Brow Beat

What’s That Thing: Bumper Circles Edition

See that circle on the bumper? What is that thing?

Jason Vanhoenacker

In past auto-themed issues we’ve looked at the mysterious panels on the backs of trucks and the hidden pleasures lurking on your gas gauge. Now, with memories of summer and its traffic jams fading into the contemplations of autumn, it’s time again for some automotive navel-gazing. For a bumper crop of previous columns, click here; to submit your own suggestions, e-mail us.

Here’s one for you. Say you’re driving while talking on your cell phone. We all know that whatever the subject, your phone call is a matter of life and death: When you’re maneuvering a ton of steel, flesh and flammable fuel down the highway, talking on a phone basically quadruples the risk of an accident.

And as we all know, that danger doesn’t diminish if you’re using your phone hands-free. It’s the conversation, not the physical device, that distracts and kills.

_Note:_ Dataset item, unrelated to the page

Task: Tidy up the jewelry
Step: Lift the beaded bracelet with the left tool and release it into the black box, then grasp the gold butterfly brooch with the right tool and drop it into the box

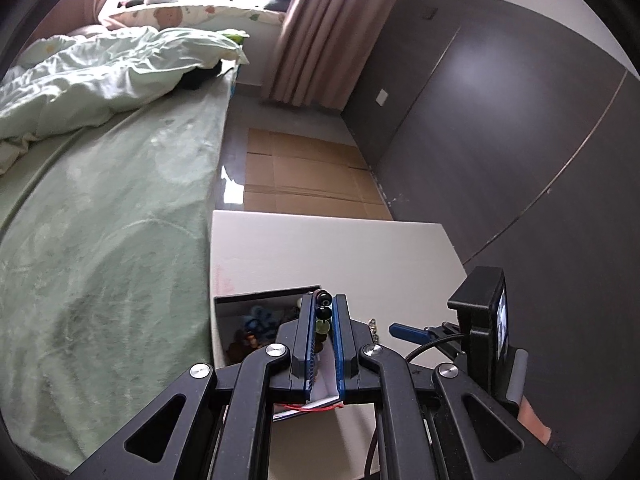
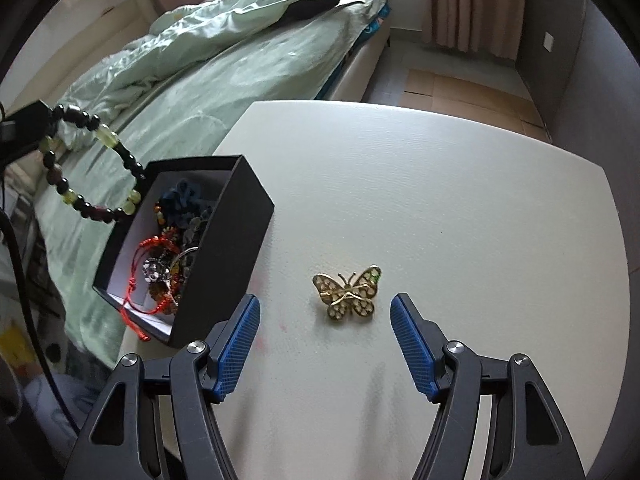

Still, when you’re on that phone call, it shouldn’t matter—with apologies to Raymond Carverwhere the other person is calling from, right?

Wrong. The geographic location of your conversational partner seems to matter a great deal. In perhaps the most fascinating detail ever about cars and phones, drivers were more distracted—and drove much worse—when they thought the person they were speaking to on the phone was geographically farther away.

A recent and terrifying Science News cover story about distracted driving explains this strange phenomenon in terms of something called “cognitive load.”  The article quotes sociologist Clifford Nass of Stanford University: “When we communicate with a person we can’t see, we create a mental image of them.” When conversational partners are farther apart—or even were just thought to be farther apart by study participants—the brains of drivers had to do more work.

Many drivers, of course, ignore existing laws on distracted driving. Nass points out in the article that many young people view the windshield as—chillingly—“just another screen.” And it’s easy to criticize states like Montana and South Carolina, which have no statewide restrictions at all on phone calls—even for school bus drivers. (They don’t even ban texting, which may increase the risk of a crash 23-fold.) Careful out there. But not even the nanniest of states have enacted the restrictions that many experts say the evidence demands: a ban for general drivers, not just on texting and handheld phones, but also on hands-free calls.

Jason Vanhoenacker

Still, there are times when you should place a phone call from your car: when you’re not driving. Cell phones make it much easier to call a tow truck when you break down somewhere (or distractedly drive into a telephone pole carrying those old-school land line calls). While you’re waiting for your tow, take a look at your car’s bumper. Odds are there is a little plastic panel on the front bumper, back bumper, or possibly both bumpers. What’s it for?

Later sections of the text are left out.